→ Required action
Your answer must be the lines of the material below, exactly as written, from its first line through the line with "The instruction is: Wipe", and no pictures.

→ Collected material
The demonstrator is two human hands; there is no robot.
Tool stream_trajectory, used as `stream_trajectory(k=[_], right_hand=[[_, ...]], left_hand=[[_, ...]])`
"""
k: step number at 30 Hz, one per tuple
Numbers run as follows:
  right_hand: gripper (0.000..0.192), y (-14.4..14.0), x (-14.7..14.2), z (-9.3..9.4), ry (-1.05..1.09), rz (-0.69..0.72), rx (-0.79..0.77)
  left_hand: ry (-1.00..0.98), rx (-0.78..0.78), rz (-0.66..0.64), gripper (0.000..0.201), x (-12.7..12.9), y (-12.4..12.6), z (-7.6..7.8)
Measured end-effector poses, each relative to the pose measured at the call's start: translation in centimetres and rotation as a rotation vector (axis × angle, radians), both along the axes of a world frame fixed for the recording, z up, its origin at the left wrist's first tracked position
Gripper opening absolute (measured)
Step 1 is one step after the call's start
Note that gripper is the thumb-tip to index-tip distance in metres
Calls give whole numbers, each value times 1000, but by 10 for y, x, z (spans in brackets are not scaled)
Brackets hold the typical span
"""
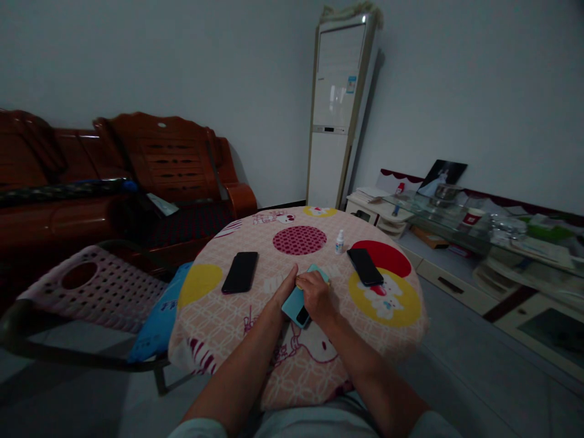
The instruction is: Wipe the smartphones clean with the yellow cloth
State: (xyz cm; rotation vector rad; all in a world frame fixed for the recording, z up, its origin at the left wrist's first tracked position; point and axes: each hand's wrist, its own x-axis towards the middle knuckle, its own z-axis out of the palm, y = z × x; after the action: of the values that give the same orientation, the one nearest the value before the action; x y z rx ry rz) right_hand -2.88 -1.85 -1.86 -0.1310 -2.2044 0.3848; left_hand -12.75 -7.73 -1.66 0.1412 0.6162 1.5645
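Note:
Both my hands meet over a light blue phone [294, 302] lying back side up on the round table [219, 328]. My left hand [285, 291] steadies the phone along its left edge. My right hand [316, 296] rests on top of it with fingers curled around something small and yellowish; what it is I cannot tell. A black phone [240, 272] lies to the left of my hands. Another black phone [365, 266] lies to the right. A small white dropper bottle [339, 242] stands upright behind them.
A patterned cartoon cloth covers the table. A pink plastic chair [86, 292] with a blue cushion [159, 316] stands at left, a wooden sofa [137, 164] behind it. A tall white air conditioner [335, 109] is in the corner. A low glass-topped cabinet [479, 243] runs along the right wall.

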Motion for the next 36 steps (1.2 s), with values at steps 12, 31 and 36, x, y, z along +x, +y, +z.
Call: stream_trajectory(k=[12, 31, 36], right_hand=[[35, -27, 2, 3, -11, 200, 105], [28, -26, 10, -2, 37, 212, 198], [28, -18, 11, -3, 107, 165, 82]], left_hand=[[55, -7, 39, 72, -14, -2, 1], [44, 9, 175, 60, -36, -16, 9], [42, 36, 188, 57, -35, -14, 5]])
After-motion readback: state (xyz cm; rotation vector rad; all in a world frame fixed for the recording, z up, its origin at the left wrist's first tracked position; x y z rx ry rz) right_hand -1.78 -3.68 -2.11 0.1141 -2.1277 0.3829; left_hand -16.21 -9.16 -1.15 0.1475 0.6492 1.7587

→ Exercise result
The demonstrator is two human hands; there is no robot.
Tool stream_trajectory, used as `stream_trajectory(k=[_], right_hand=[[_, ...]], left_hand=[[_, ...]])`
"""
k: step number at 30 Hz, one per tuple
Numbers run as follows:
  right_hand: gripper (0.000..0.192), y (-14.4..14.0), x (-14.7..14.2), z (-9.3..9.4), ry (-1.05..1.09), rz (-0.69..0.72), rx (-0.79..0.77)
  left_hand: ry (-1.00..0.98), rx (-0.78..0.78), rz (-0.66..0.64), gripper (0.000..0.201), x (-12.7..12.9), y (-12.4..12.6), z (-7.6..7.8)
Measured end-effector poses, each relative to the pose measured at the call's start: translation in centimetres and rotation as a rotation vector (axis × angle, radians), both along the axes of a world frame fixed for the recording, z up, its origin at the left wrist's first tracked position
Gripper opening absolute (measured)
Step 1 is one step after the call's start
Note that gripper is the thumb-tip to index-tip distance in metres
Calls give whole numbers, each value times 1000, but by 10 for y, x, z (spans in brackets are not scaled)
Brackets hold the typical span
"""
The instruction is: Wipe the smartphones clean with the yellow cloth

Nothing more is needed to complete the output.